Taliparamba taluk is one of the five taluks in Kannur district in the state of Kerala, India. It borders Payyanur Taluk in the north, Kannur taluk and Thalassery taluk in the south and Iritty taluk in the east. It is a revenue division for the ease of administrative purposes, and is headquartered in Taliparamba. Most government offices are in the Mini Civil Station in Taliparamba. Taliparamba taluk consists of Taliparamba Municipality, Anthoor Municipality, Sreekandapuram Municipality and 15 surrounding panchayats.

Constituent villages
Taliparamba taluk has 28 villages.
 Alakode, Anthoor, Cheleri, Chengalayi
 Chuzhali, Eruvessi, Irikkur, Kayaralam
 Kolachery, Kooveri, Kurumathur, Kuttiattoor
 Kuttiyeri, Malapattam, Maniyoor, Mayyil
 Morazha, Nediyanga, New Naduvil, Panniyoor
 Pariyaram, Pattuvam, Payyavoor, Sreekandapuram
 Taliparamba, Thimiri, Udayagiri and Vellad

Demographics

As of 2011 Census, Taliparamba taluk had a population of 764,888 where 365,811 are males and 399,077 are females.

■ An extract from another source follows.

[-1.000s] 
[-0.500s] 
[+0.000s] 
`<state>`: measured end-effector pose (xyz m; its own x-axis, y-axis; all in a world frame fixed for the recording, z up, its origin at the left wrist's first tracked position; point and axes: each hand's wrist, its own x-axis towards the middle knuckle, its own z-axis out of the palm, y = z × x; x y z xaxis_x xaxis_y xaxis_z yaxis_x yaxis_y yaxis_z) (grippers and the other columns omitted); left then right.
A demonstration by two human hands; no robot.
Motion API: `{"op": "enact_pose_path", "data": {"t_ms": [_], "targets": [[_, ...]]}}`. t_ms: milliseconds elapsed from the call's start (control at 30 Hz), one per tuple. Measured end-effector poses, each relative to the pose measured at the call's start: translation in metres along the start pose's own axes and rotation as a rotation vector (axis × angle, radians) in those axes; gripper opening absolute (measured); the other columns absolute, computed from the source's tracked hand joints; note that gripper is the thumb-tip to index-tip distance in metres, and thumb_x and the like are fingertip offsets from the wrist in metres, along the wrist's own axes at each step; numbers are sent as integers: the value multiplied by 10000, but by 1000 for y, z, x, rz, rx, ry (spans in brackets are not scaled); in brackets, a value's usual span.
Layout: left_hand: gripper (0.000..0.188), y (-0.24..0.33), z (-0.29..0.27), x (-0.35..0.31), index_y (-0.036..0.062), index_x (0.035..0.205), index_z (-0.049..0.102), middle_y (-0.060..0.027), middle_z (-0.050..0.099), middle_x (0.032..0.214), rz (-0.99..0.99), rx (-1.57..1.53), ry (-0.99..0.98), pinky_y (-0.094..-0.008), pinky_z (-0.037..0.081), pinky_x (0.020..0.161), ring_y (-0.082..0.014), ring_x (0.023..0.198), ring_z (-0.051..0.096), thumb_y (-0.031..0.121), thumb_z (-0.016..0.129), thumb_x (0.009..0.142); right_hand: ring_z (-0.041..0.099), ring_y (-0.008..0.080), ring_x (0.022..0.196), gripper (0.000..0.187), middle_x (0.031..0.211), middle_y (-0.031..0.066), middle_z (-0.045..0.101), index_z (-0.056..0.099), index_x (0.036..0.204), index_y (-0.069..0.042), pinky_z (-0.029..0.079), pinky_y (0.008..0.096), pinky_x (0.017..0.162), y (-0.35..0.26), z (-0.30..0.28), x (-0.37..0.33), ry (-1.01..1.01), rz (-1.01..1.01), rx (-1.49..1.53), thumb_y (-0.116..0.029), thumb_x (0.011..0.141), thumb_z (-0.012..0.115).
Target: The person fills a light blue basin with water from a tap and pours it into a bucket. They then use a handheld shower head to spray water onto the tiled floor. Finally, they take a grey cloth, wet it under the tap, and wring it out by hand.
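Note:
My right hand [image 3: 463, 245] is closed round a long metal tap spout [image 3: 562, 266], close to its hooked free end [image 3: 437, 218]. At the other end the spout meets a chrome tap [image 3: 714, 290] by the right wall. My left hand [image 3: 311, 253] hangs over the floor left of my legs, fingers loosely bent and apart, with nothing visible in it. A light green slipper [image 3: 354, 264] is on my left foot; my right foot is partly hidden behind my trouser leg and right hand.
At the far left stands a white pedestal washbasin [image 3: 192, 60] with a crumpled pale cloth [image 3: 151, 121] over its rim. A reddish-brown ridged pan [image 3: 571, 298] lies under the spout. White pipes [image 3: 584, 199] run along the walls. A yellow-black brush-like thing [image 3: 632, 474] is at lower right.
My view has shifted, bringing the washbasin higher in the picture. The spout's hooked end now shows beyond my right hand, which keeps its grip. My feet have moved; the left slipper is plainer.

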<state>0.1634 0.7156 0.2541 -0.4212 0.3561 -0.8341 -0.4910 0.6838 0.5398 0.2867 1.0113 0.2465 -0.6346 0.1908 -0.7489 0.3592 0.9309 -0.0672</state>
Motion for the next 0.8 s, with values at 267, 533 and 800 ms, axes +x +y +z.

The average sex ratio was 1091. 36.3% of the population lives in urban areas and 63.7% in rural areas. 11% of the population in the taluk was under 6 years of age. The average literacy rate was 93.85%.

Geography
Taliparamba taluk consists of highland and midland regions including rubber, pepper, cashew and coconut plantations. It has predominantly agrarian economy.